2. That Jesus set an example for the crowd by sharing their meager fare, thus allowing an opening for a spirit of generosity to flow throughout the crowd, those of whom who had brought food sharing with those who had neglected to.
Either way, one could say a miracle happened, because is generosity any less of a miracle than the multiplication of food would be?
And then Jesus gets up and leaves. His work there was supposed to have been done. His lesson was transmitted, and the crowd was supposed to have figured it out and gone and done likewise, but they did not.
The problem is one of comfort. Not unlike some churches, the crowd just wanted to be with Jesus, to live in that bubble of his teaching and charisma, to bask in his presence, and quite possibly to have someone do the thinking and the acting for them.
But the problem is that ministry exists out there. Ministry is something that can happen in a church, for sure, but for the most part, we are literally preaching to the choir.
North American churchgoers need to realize that they are no longer the recipients of the message of Christ, they are the ministers of said message. We are not supposed to bask in Jesus, we are supposed to do what he did.

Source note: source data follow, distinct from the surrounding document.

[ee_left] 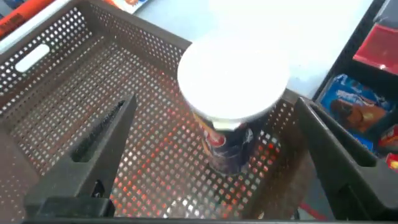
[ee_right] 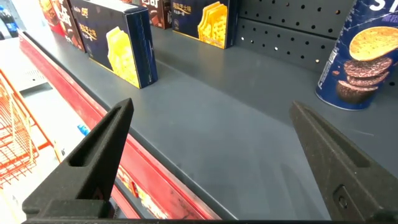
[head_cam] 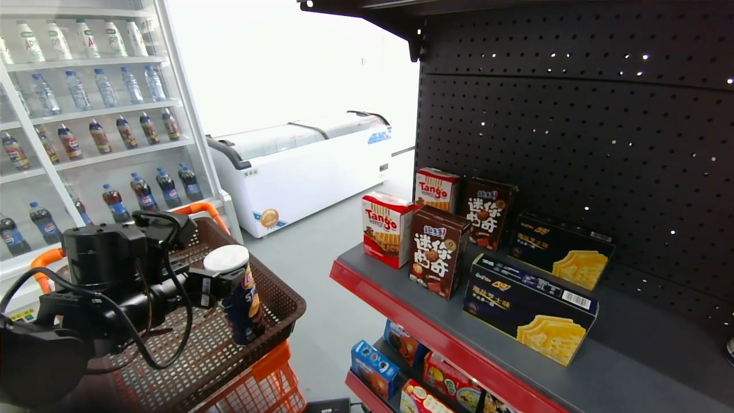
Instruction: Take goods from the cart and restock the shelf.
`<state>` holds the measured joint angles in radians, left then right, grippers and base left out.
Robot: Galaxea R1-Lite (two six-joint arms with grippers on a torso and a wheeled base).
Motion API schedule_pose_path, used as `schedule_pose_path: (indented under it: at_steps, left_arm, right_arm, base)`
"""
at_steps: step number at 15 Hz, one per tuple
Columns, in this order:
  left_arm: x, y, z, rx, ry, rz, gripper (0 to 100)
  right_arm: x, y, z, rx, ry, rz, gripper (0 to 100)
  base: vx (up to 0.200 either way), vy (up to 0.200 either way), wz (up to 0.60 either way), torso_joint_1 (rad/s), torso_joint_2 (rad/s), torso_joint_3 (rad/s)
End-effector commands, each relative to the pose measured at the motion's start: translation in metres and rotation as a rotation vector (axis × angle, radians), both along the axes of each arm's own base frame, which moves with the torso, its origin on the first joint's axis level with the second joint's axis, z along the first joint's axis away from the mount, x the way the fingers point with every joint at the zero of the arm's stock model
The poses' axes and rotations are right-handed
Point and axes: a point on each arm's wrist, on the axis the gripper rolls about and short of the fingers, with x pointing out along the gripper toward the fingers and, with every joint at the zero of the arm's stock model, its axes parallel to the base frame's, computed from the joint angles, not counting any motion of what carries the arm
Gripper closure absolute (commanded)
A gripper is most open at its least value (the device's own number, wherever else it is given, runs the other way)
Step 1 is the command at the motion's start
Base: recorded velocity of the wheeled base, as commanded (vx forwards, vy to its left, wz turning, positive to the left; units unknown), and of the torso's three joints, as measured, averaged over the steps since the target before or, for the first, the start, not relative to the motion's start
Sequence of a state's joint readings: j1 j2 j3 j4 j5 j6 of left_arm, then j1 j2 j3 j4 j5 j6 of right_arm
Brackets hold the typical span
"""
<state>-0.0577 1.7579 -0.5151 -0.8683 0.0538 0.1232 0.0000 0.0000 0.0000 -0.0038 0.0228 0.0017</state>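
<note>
Nearest to us in the head view, at the lower left of the frame, the left gripper (head_cam: pixel 221 284) hangs over the cart (head_cam: pixel 281 304) with its fingers on either side of a can of crisps (head_cam: pixel 243 312). The can stands upright in the corner of the basket, white lid up. At the centre and right, the shelf (head_cam: pixel 631 373) already carries red-and-white wafer boxes (head_cam: pixel 387 229), brown boxes (head_cam: pixel 437 258) and dark blue cracker boxes (head_cam: pixel 530 310), with bare grey board toward the lower right. Their fronts bear large lettering and pictures of the snacks, and one blue box has a barcode sticker; we leave the print unread. In the left wrist view, the left gripper (ee_left: pixel 214 106) is spread wide, with the can of crisps (ee_left: pixel 233 68) between its fingers and touching neither, so we judge it not yet grasped. In the right wrist view, the right gripper (ee_right: pixel 211 109) is likewise spread, pinching nothing, above the shelf (ee_right: pixel 236 130). A second can (ee_right: pixel 357 62), blue with pictured crisps, stands there near the pegboard back (ee_right: pixel 280 37). We judge restocking partly done: one can is shelved and one waits in the cart to be lifted.
</note>
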Motion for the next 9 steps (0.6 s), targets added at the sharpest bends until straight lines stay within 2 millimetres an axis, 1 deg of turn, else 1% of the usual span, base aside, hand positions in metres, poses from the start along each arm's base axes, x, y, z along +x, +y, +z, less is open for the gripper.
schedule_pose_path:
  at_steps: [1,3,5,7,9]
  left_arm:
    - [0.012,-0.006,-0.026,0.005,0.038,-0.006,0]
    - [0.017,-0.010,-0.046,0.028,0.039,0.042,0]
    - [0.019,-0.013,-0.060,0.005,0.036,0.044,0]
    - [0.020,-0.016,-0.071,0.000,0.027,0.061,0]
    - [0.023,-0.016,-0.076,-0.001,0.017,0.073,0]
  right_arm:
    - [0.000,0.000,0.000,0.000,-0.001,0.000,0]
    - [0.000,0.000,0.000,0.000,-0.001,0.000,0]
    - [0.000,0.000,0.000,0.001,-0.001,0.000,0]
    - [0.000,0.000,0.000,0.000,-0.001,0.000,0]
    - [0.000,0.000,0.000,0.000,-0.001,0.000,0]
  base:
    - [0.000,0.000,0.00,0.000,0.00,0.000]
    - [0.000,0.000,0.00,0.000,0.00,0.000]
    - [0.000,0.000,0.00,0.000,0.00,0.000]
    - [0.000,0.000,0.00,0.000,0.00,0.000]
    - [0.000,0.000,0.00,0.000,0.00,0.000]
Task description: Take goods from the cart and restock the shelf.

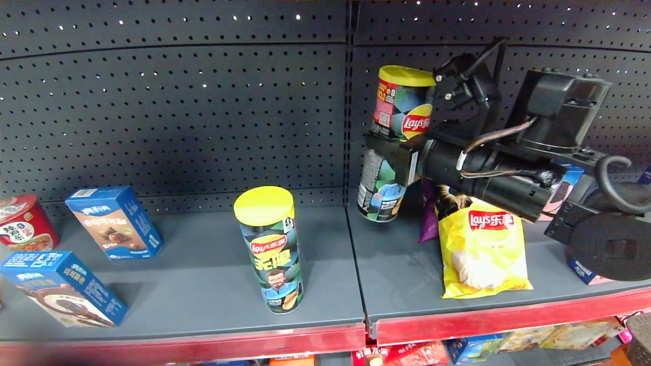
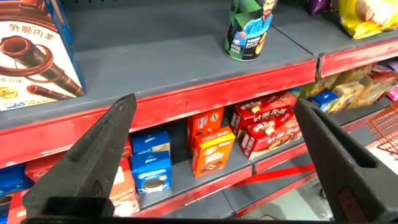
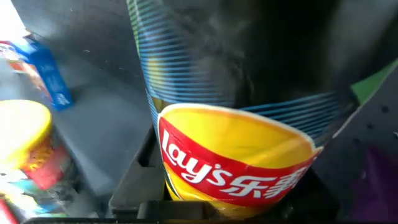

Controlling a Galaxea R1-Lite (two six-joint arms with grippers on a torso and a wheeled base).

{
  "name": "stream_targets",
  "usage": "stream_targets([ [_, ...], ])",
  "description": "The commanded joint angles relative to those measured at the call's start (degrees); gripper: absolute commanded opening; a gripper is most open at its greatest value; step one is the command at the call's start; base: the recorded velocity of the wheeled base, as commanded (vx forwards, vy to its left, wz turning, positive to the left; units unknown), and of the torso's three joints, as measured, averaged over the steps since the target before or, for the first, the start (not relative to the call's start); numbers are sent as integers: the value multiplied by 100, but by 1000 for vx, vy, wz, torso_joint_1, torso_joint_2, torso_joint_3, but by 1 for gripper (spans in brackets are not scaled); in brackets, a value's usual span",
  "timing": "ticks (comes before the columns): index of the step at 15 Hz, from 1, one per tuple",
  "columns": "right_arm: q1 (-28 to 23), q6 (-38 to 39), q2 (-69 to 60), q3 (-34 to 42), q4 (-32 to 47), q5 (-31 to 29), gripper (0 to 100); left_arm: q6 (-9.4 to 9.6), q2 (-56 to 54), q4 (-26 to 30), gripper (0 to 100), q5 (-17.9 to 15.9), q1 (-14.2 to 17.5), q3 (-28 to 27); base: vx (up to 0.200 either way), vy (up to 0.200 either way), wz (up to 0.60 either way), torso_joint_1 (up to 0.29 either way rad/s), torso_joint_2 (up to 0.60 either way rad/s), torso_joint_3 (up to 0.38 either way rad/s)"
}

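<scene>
My right gripper (image 1: 389, 160) is shut on a tall chip can (image 1: 397, 137) with a yellow lid, gripping it around the middle. The can tilts slightly, just right of the shelf divider, with its base close to the grey shelf board (image 1: 396, 274); I cannot tell whether it touches. Its label sits close up in the right wrist view (image 3: 236, 155). A second, matching can (image 1: 272, 254) stands upright on the shelf left of the divider, seen from below as well (image 2: 249, 31). My left gripper (image 2: 214, 102) hangs open with nothing in it, in front of the shelf's red front edge (image 2: 186, 99).
A yellow chip bag (image 1: 480, 249) and a purple bag (image 1: 428, 218) lie right of the held can. Two blue boxes (image 1: 114, 221) (image 1: 61, 287) and a red cup (image 1: 23, 221) stand at the shelf's left. Orange boxes (image 2: 211, 146) and red boxes (image 2: 267, 127) sit on the lower shelf.
</scene>
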Motion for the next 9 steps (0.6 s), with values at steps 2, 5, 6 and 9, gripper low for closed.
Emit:
stream_targets([
  [2, 8, -15, 134, 66, 16, -366, 0, -4, 35, -8, 100, -5, -3, 0, 0, 0, 0, 0, 0, 0],
  [5, 87, -6, 99, 189, 25, -366, 0, 14, 26, 0, 100, 4, 6, 0, 0, 0, 0, 0, 0, 0],
  [6, 87, -6, 116, 154, 25, -366, 0, 23, 26, 0, 100, 30, 6, 0, 0, 0, 0, 0, 0, 0],
  [9, 61, 11, 116, 215, -19, -146, 0, 23, 26, -8, 100, 135, 6, 0, 0, 0, 0, 0, 0, 0],
])
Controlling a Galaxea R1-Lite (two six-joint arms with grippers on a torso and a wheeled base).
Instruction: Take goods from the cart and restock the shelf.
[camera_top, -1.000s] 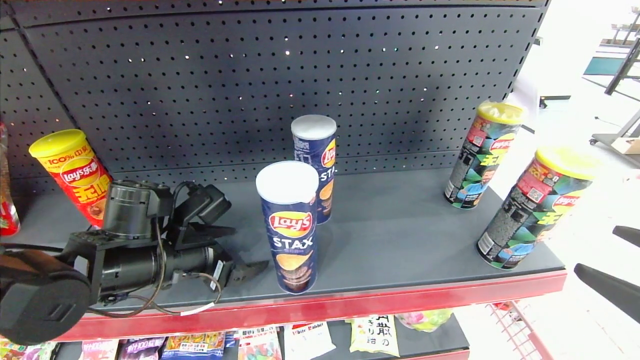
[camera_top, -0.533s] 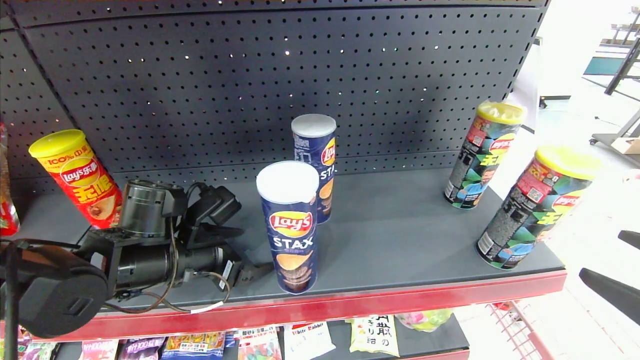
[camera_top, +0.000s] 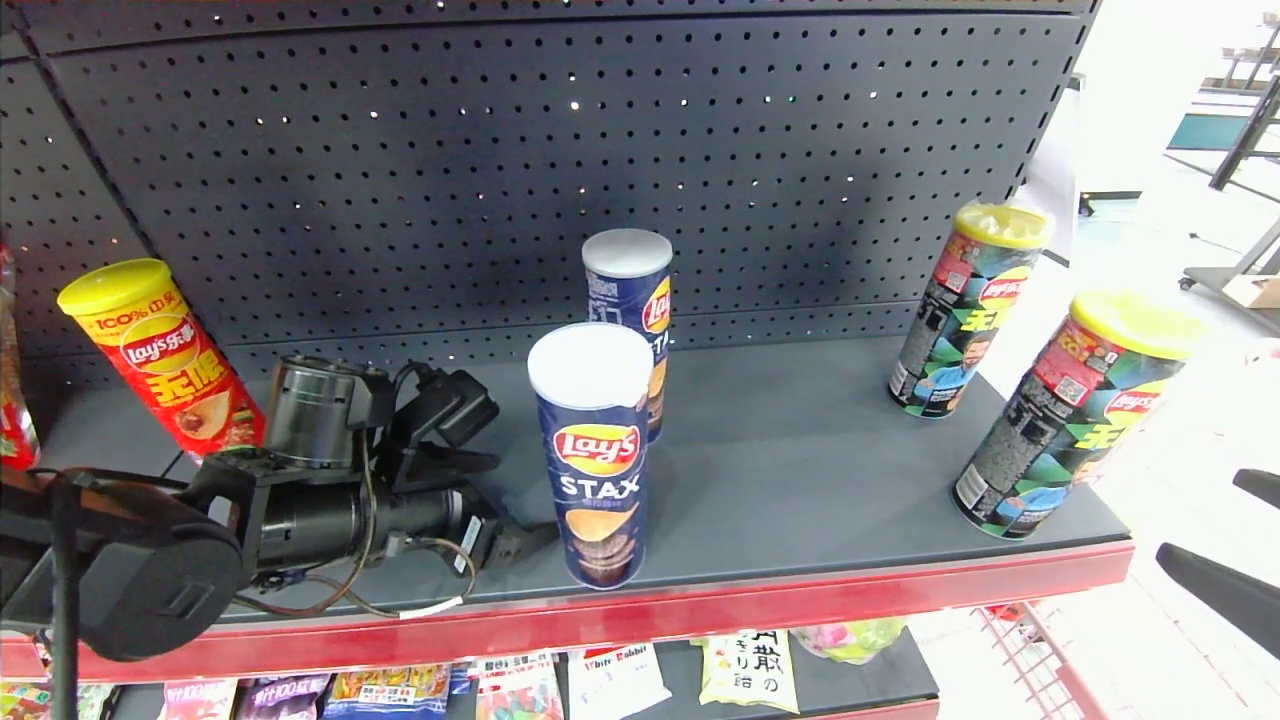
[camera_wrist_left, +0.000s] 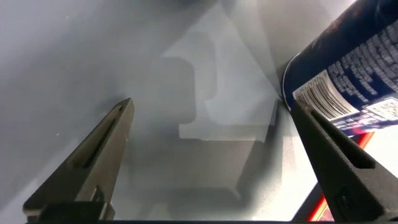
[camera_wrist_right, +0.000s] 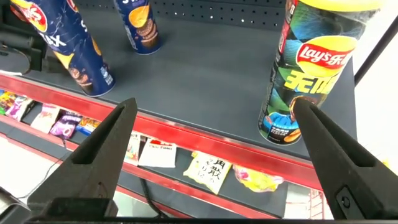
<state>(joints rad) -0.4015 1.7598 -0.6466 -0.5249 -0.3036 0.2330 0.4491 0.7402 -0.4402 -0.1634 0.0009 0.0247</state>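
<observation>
Up on gray shelf (camera_top: 800, 470), got blue chip can (camera_top: 597, 460) standing near the front edge, just beside left gripper (camera_wrist_left: 211, 106) (spread wide, holding nothing). Had right gripper (camera_wrist_right: 214, 104) wide too. Probably more cans to fetch.

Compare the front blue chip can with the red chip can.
The front blue chip can has a white lid; the red chip can, a yellow one. The blue stands at the front edge of the shelf; the red, back by the panel. Both are lidded tubes.
</observation>
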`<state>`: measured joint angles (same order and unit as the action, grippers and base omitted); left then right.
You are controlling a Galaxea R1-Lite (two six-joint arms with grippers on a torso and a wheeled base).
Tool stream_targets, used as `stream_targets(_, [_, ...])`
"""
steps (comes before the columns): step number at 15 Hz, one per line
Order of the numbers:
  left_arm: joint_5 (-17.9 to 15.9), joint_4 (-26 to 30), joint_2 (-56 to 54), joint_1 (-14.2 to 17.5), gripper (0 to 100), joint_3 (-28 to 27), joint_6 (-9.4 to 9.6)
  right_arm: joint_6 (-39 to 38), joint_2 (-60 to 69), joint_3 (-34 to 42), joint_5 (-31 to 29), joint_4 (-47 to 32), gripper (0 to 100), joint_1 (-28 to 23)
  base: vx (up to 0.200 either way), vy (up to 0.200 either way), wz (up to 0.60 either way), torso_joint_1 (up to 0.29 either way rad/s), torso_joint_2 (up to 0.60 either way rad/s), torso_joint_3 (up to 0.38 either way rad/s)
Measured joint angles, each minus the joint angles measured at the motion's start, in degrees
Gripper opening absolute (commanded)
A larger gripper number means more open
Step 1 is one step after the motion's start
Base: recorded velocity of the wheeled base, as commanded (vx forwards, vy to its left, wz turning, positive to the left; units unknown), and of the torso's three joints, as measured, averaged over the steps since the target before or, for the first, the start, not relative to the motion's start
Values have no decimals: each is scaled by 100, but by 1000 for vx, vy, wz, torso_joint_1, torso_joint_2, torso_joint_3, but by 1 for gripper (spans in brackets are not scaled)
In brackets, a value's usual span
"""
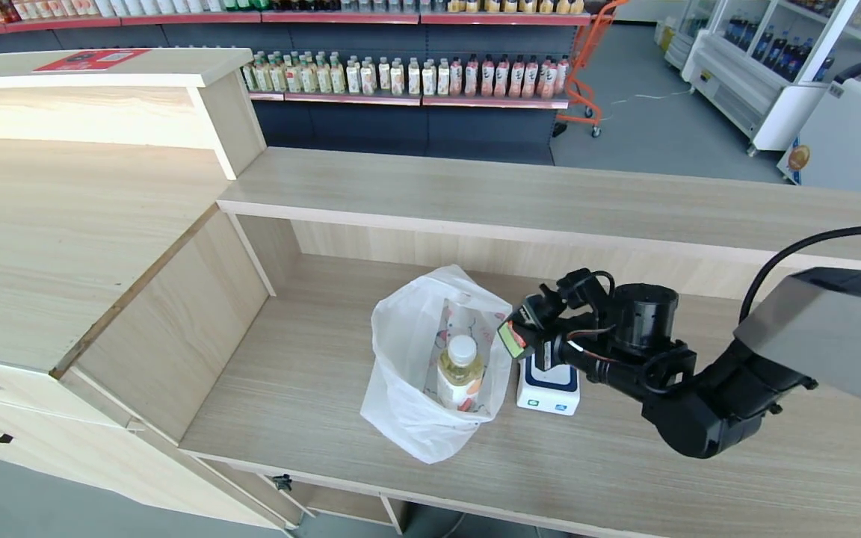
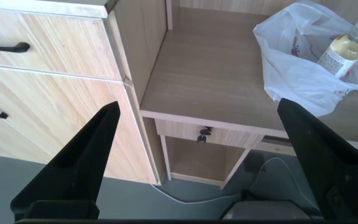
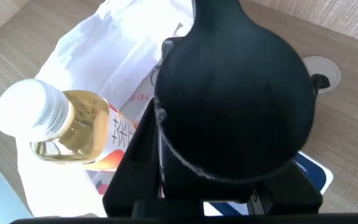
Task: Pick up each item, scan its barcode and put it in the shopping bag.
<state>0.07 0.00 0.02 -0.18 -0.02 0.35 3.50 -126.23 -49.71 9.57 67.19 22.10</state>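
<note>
The white shopping bag (image 1: 400, 418) holds an upright white-capped drink bottle (image 1: 460, 370), at its 3 o'clock the right gripper (image 1: 520, 329) pinches a small green item (image 1: 510, 338), and the left gripper (image 2: 197, 104) gapes wide, empty.

Head view: high vantage, facing forward and down onto the wooden counter (image 1: 311, 418), with store shelves (image 1: 415, 82) behind. Left wrist view: low, off the counter's front edge, facing past its drawers (image 2: 48, 68) toward the shopping bag (image 2: 297, 74), at middle range. Right wrist view: close above the bag, facing down. All three views share the bag and the bottle (image 3: 55, 124) inside it.
</note>
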Motion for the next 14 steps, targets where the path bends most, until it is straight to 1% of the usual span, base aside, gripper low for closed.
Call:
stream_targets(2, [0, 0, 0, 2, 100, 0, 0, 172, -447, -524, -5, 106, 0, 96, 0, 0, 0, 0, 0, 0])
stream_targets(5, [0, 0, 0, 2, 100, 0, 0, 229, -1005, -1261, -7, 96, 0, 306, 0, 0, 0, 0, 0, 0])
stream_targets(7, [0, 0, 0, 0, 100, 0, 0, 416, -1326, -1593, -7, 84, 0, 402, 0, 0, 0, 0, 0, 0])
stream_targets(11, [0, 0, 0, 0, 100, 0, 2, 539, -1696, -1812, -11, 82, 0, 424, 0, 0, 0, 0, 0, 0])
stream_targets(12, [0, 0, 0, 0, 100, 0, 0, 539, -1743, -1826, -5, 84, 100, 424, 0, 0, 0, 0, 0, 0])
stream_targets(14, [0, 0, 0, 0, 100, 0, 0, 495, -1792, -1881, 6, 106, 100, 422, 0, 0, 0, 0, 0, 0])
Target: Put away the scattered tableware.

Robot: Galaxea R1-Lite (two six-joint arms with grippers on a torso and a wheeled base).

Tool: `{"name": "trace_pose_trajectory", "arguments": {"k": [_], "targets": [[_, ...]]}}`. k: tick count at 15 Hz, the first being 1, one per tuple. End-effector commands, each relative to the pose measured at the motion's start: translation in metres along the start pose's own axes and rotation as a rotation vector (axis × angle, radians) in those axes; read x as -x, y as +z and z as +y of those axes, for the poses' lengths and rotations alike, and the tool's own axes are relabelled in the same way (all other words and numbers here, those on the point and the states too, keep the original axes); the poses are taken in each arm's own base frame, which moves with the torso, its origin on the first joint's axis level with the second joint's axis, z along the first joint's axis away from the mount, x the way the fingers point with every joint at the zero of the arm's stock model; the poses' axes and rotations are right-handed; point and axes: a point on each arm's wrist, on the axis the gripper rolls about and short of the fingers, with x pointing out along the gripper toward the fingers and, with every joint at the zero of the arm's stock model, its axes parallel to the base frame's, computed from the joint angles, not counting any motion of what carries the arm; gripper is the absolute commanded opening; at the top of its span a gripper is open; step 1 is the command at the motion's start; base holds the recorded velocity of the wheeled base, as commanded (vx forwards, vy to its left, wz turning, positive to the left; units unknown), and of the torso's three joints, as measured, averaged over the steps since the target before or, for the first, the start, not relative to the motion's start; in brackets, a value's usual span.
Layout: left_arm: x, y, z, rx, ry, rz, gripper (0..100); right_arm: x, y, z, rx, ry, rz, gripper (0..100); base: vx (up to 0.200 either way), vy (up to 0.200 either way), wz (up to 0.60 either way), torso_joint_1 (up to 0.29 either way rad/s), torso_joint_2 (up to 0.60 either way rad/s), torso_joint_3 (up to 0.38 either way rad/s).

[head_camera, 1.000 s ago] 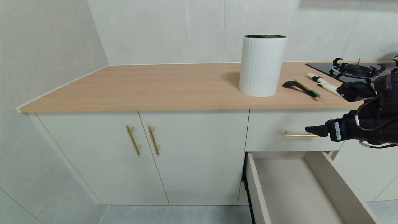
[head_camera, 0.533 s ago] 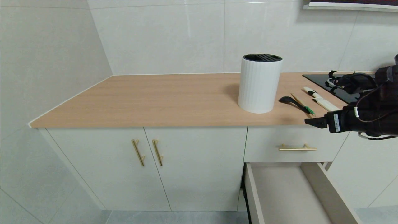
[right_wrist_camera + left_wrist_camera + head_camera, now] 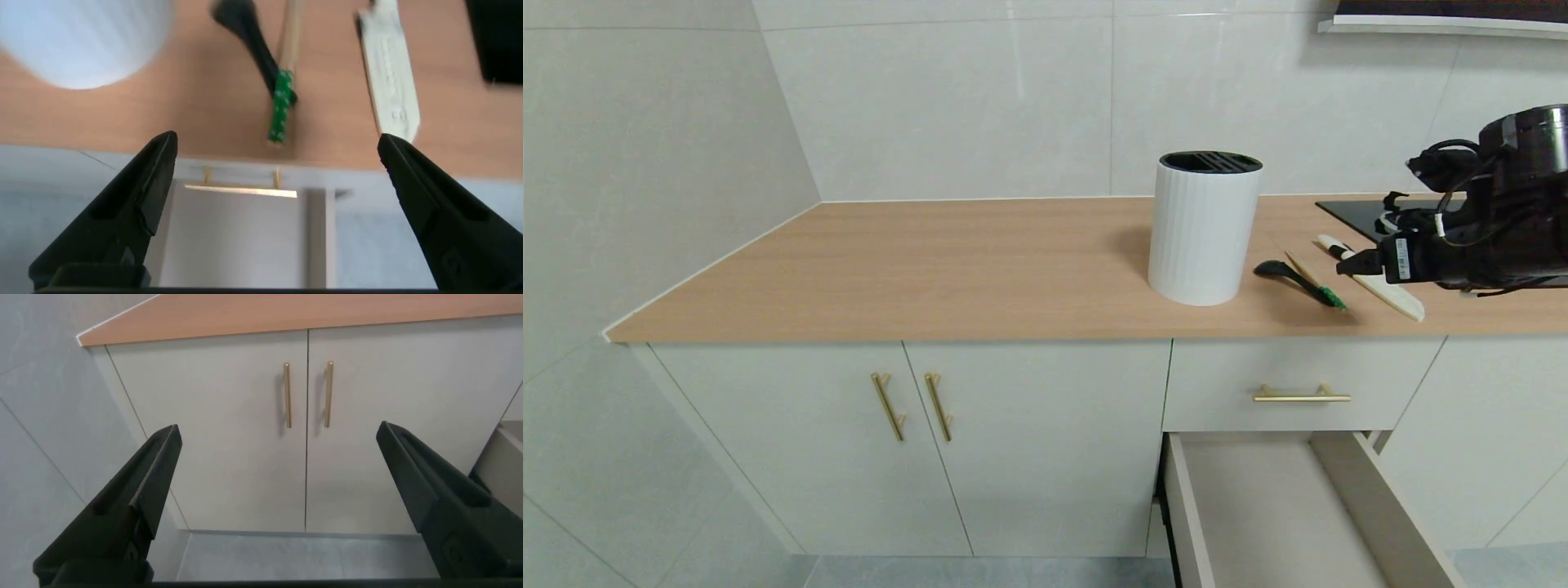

Jesus gave of what he had and that is what we are called to do. We are called to minister to the needs outside our walls, outside our churches, in our communities, in our world.
The world is hungry and thirsty. Jesus did not stay in one place and feed a small group of people forever and ever. He fed them, equipped them for ministry, and asked them do as he did.
I hope we are prepared, willing and able to do the same.